Requirement:
Extract precisely the lines of the entries below, from the first line through the line containing "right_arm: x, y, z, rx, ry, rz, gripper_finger".

━━━━━━━━

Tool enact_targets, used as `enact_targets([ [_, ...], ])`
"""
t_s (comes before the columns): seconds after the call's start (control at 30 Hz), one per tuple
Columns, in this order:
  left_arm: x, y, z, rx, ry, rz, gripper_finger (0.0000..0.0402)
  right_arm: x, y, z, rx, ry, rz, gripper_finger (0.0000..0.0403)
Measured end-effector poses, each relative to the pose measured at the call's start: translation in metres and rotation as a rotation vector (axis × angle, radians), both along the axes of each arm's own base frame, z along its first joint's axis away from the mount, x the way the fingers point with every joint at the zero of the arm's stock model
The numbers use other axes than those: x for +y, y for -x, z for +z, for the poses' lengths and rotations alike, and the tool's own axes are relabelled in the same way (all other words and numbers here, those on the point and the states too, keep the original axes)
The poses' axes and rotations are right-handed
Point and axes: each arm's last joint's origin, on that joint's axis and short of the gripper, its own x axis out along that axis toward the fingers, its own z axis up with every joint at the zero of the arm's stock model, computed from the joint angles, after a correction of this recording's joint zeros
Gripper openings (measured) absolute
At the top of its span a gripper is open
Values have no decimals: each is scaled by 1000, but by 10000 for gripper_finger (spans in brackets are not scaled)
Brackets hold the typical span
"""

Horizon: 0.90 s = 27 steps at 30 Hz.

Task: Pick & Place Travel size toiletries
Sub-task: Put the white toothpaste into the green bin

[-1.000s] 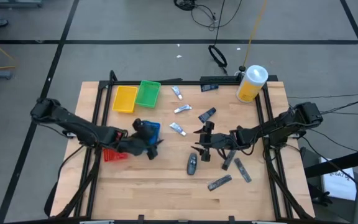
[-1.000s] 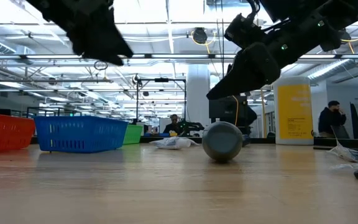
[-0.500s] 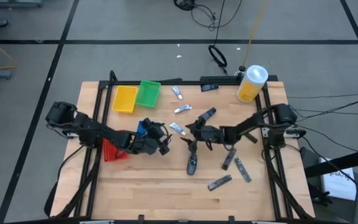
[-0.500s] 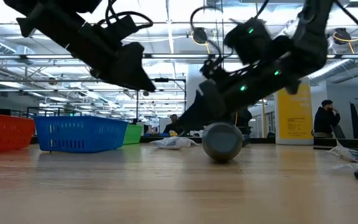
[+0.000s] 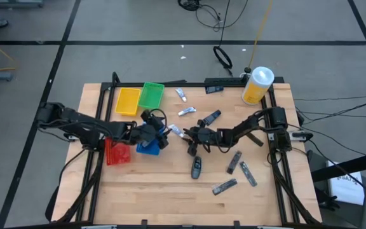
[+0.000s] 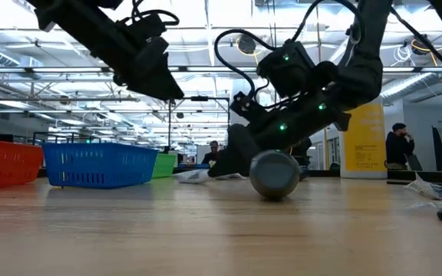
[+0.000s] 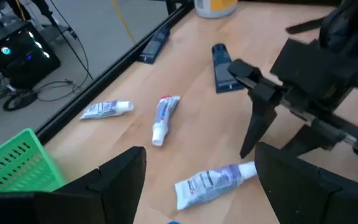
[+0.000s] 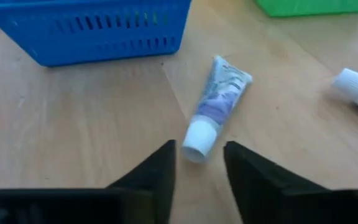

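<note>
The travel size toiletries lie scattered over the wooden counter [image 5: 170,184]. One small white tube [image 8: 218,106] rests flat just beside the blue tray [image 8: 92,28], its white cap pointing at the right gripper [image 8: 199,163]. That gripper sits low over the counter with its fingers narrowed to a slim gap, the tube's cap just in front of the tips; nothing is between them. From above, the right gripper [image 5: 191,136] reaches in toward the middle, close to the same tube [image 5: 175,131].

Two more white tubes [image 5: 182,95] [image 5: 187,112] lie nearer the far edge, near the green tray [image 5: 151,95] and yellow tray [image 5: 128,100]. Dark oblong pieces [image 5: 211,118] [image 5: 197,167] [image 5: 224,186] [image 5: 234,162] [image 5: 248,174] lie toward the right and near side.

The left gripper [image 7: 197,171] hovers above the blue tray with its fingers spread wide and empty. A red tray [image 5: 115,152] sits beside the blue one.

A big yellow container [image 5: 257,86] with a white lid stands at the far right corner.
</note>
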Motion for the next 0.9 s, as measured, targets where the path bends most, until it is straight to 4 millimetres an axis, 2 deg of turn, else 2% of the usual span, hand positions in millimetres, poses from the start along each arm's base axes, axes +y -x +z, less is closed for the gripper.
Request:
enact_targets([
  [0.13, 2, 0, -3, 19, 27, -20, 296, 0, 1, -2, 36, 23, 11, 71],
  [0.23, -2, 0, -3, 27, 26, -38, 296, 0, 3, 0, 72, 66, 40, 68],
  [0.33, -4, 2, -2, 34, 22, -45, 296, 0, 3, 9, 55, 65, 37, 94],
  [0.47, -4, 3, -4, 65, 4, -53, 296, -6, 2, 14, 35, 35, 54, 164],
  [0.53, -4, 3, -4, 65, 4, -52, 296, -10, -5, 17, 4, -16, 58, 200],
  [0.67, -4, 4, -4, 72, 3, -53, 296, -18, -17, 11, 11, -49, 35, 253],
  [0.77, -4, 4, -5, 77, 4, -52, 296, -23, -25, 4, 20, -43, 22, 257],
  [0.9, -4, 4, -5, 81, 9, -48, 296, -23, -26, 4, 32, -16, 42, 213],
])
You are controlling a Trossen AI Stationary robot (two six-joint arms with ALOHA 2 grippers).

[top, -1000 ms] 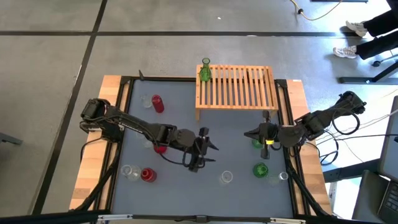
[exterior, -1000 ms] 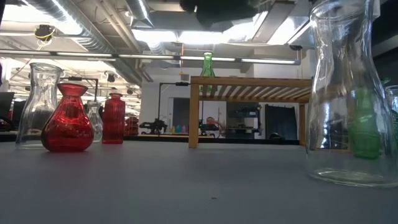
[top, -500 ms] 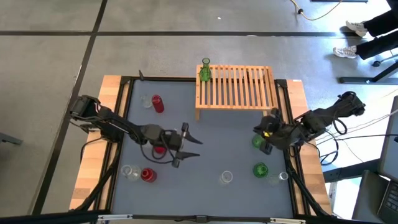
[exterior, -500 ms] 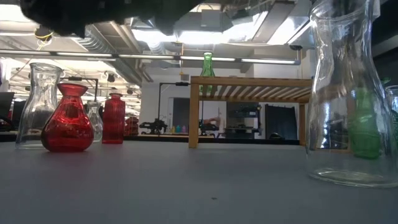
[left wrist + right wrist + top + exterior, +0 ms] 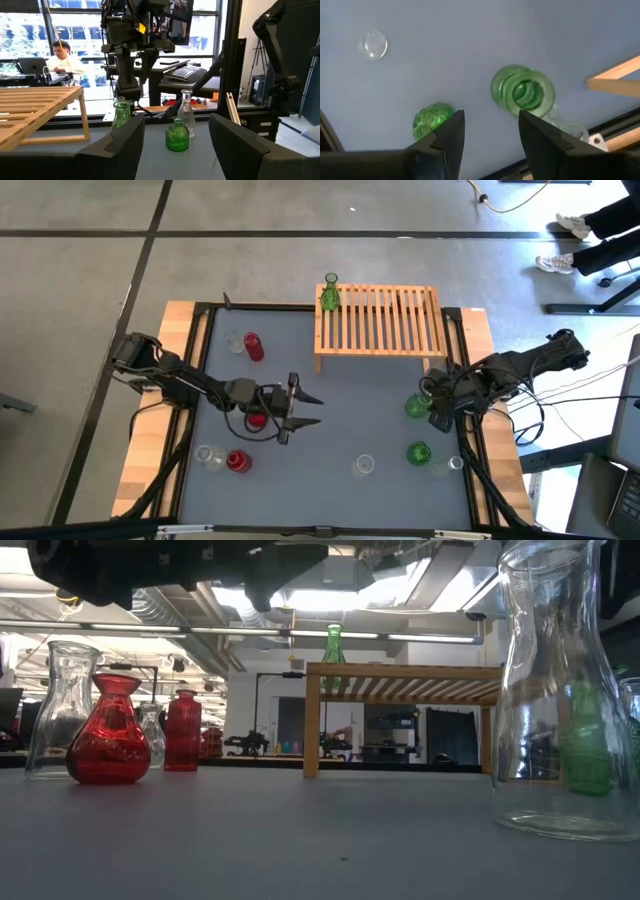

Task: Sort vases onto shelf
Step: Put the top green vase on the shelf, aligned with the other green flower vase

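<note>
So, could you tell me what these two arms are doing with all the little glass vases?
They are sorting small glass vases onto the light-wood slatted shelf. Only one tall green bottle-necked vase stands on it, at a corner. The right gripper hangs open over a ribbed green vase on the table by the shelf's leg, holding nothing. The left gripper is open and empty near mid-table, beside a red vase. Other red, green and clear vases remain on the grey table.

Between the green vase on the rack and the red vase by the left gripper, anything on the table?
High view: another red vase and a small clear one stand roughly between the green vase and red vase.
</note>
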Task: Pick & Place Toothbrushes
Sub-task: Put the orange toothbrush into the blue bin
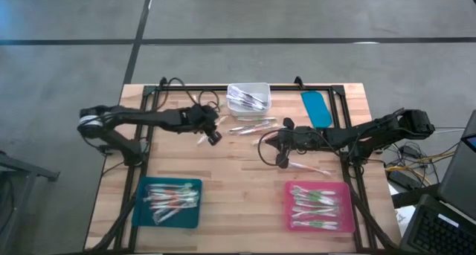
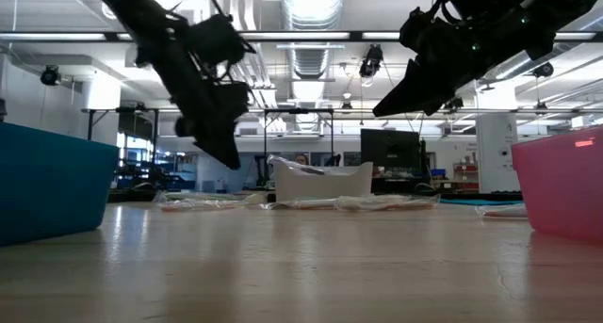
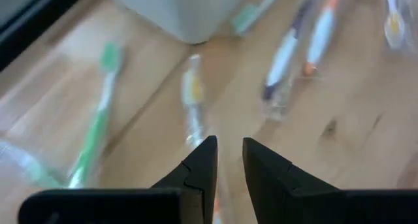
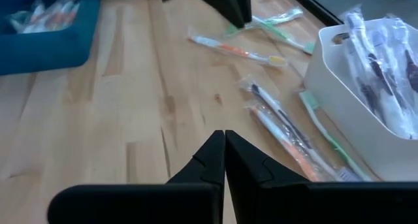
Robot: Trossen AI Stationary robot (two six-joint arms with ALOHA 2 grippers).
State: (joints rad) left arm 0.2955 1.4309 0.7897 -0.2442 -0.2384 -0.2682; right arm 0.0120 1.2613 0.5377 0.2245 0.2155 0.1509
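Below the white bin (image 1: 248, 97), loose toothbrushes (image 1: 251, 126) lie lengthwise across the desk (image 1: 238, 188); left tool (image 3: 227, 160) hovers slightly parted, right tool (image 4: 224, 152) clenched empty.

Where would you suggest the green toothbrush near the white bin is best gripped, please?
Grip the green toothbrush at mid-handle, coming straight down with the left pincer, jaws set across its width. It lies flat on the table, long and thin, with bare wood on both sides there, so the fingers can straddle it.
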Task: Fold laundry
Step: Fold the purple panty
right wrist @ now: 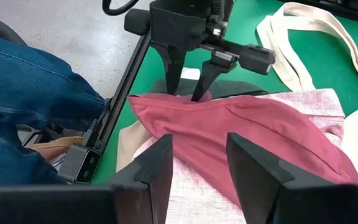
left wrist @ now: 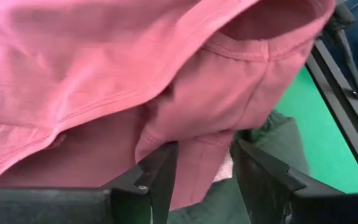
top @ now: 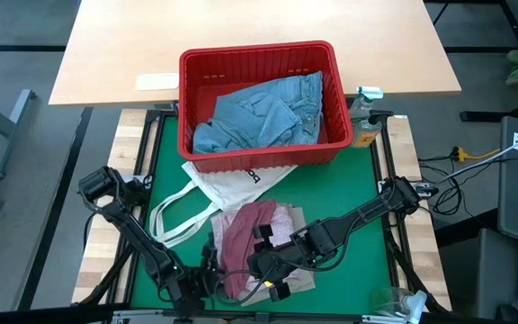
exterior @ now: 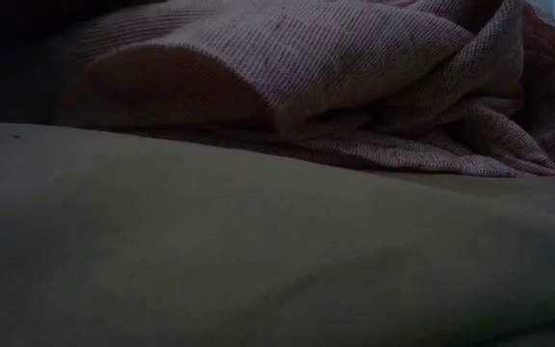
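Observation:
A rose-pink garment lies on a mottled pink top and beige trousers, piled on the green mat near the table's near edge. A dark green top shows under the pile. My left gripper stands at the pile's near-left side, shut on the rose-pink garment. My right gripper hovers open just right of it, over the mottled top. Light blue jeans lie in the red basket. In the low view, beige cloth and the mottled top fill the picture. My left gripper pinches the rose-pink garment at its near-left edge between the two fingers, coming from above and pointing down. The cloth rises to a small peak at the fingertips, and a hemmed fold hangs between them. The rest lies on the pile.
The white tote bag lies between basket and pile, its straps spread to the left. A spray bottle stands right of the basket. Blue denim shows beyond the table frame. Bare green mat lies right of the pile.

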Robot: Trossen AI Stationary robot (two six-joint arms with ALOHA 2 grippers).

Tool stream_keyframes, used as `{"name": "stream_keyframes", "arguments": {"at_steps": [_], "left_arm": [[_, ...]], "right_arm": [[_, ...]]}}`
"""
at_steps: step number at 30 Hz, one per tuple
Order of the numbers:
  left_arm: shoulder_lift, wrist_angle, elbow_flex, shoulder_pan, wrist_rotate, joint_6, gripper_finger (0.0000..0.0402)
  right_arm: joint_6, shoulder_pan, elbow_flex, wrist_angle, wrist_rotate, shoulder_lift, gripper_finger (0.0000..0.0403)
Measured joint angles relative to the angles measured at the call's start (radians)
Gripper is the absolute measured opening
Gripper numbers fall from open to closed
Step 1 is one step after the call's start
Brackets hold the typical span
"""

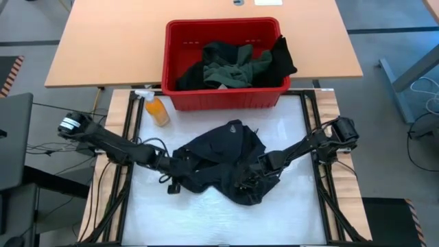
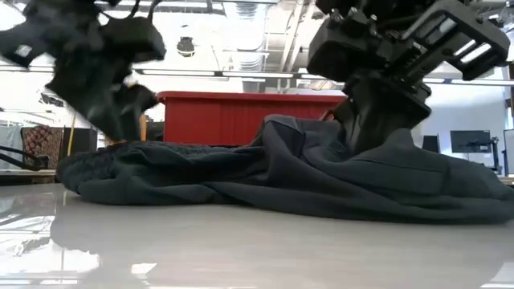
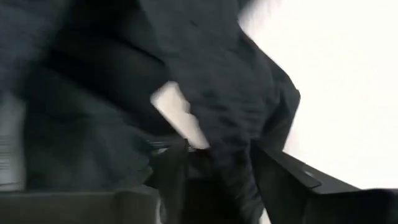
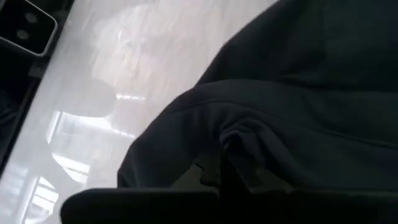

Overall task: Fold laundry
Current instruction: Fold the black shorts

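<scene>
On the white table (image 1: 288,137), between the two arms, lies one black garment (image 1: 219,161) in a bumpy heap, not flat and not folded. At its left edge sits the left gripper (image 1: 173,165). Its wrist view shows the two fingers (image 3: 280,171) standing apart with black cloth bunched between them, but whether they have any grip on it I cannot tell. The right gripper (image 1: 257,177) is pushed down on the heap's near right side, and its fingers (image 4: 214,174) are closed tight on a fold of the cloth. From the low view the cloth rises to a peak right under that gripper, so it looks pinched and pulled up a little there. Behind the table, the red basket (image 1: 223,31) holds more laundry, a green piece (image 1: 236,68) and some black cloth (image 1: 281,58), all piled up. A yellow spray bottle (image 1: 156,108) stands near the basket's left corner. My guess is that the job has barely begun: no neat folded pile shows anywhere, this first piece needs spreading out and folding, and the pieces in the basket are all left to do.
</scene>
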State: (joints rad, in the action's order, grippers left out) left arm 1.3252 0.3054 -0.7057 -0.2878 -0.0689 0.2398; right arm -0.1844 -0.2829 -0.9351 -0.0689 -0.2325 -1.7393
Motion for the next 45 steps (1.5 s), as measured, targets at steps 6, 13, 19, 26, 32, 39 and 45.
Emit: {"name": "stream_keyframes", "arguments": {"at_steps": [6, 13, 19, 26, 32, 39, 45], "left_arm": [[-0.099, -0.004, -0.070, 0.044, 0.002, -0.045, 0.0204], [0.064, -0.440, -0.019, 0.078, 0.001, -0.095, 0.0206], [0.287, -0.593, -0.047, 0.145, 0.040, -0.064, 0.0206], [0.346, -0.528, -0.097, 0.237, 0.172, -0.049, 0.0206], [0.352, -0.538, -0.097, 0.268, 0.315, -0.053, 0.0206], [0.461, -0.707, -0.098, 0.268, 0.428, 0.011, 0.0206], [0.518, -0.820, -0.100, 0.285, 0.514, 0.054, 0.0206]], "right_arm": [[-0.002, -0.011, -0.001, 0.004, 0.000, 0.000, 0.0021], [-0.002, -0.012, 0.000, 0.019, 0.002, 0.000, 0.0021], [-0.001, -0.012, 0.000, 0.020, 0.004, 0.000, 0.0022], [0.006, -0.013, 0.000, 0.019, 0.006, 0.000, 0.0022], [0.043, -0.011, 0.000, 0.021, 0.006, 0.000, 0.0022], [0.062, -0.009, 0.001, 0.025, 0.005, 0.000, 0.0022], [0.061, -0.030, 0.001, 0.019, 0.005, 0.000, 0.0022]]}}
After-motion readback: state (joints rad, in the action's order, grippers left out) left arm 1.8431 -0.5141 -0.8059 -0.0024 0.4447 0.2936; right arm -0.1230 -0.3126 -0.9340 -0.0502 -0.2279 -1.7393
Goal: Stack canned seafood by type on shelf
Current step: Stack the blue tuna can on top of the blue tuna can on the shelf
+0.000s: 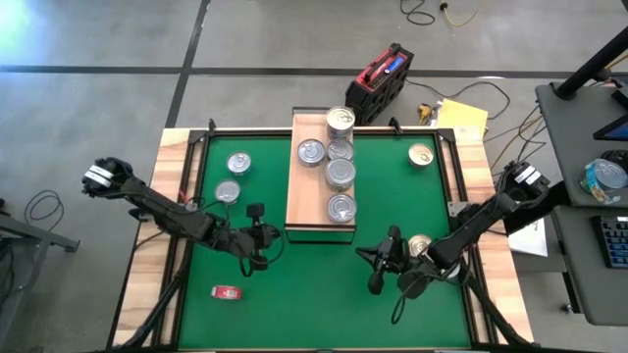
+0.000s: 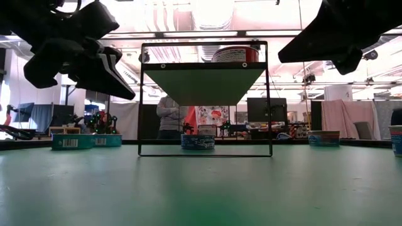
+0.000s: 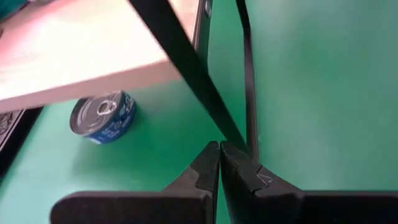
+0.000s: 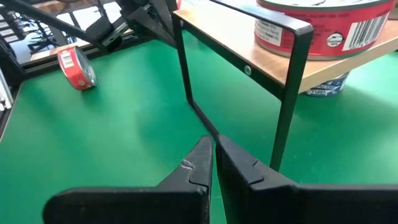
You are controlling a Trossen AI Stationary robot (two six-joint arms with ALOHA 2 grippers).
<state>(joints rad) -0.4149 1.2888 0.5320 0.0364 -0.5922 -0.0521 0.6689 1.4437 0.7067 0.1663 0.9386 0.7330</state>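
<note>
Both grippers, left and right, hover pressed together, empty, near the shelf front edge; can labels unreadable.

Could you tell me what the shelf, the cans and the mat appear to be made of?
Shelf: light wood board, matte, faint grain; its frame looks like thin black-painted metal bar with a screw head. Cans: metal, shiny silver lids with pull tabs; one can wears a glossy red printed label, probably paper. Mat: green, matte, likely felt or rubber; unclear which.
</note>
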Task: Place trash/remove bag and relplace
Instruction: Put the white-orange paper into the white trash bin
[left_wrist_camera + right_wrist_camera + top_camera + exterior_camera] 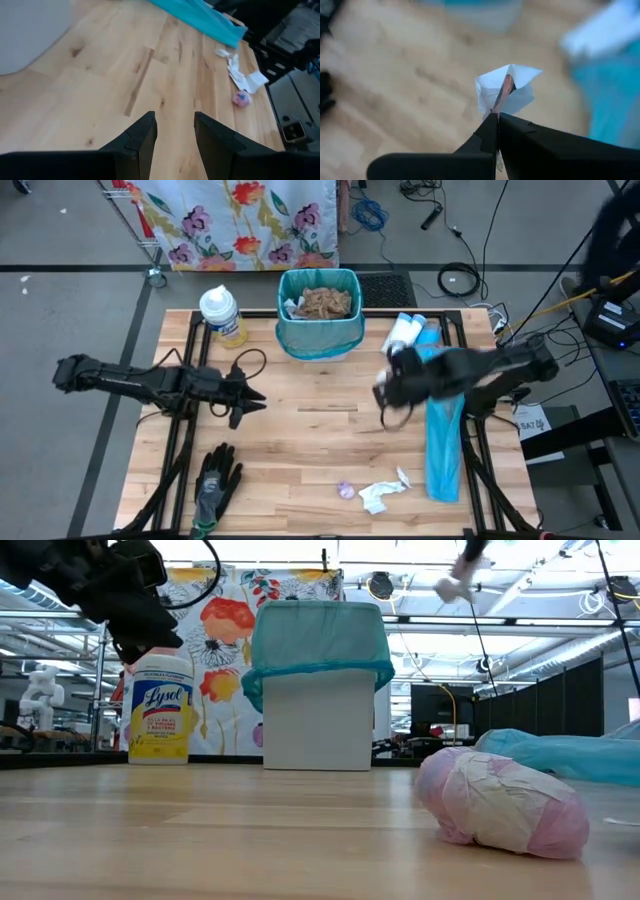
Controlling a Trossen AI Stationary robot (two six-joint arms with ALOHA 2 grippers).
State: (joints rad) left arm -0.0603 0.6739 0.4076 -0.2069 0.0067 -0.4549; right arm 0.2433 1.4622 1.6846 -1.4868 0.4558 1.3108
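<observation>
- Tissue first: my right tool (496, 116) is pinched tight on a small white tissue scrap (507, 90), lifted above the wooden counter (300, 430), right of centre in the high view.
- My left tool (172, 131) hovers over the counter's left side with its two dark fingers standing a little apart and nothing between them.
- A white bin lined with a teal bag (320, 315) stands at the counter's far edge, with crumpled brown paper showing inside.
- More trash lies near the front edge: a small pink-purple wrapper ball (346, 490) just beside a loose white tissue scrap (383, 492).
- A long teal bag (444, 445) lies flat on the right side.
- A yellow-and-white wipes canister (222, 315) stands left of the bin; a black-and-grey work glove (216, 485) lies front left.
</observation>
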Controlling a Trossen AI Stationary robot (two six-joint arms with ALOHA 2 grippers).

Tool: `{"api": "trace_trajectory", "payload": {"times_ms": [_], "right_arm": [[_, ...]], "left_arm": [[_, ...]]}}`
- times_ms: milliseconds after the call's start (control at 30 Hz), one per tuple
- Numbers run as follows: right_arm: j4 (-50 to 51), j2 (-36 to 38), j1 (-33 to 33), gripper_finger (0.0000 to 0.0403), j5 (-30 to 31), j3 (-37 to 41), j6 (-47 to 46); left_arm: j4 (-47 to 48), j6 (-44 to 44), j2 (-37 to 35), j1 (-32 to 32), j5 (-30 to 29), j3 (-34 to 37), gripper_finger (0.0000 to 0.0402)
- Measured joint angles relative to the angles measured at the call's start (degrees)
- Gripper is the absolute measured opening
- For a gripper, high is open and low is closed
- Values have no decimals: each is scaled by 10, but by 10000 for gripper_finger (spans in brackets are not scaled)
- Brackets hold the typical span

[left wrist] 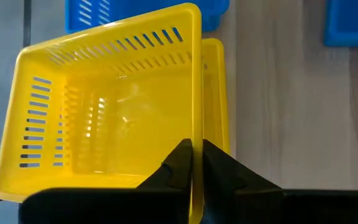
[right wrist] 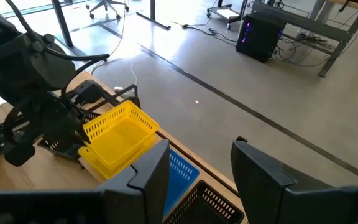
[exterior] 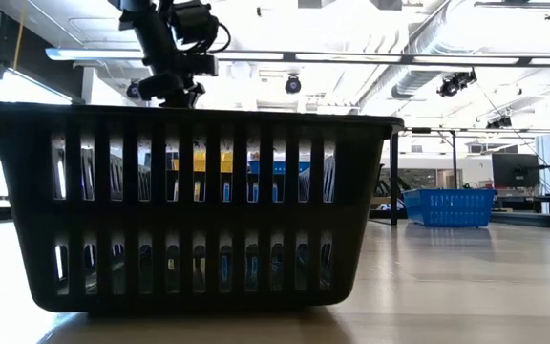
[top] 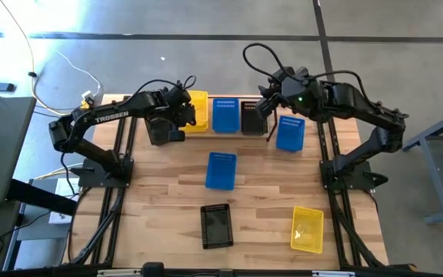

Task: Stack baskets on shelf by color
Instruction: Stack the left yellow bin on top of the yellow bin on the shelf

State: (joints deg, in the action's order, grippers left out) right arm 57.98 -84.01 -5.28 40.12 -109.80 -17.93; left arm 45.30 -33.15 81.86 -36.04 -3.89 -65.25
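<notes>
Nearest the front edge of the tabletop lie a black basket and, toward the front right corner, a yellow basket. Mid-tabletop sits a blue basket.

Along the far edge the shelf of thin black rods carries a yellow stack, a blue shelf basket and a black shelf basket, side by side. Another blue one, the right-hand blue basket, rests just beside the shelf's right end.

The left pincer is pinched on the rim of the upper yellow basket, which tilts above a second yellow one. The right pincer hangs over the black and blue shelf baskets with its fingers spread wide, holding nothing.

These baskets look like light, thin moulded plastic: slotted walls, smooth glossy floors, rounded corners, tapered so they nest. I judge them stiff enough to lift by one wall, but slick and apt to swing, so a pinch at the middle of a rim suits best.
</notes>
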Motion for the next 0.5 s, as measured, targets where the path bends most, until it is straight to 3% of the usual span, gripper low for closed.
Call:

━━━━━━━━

Task answer:
Tool enact_targets, used as `enact_targets([ [_, ...], ])`
"""
t_s (comes before the columns): seconds after the call's start (control at 30 Hz), one per tuple
Columns, in this order:
  left_arm: x, y, z, rx, ry, rz, gripper_finger (0.0000..0.0402)
  right_arm: x, y, z, rx, ry, rz, gripper_finger (0.0000..0.0403)

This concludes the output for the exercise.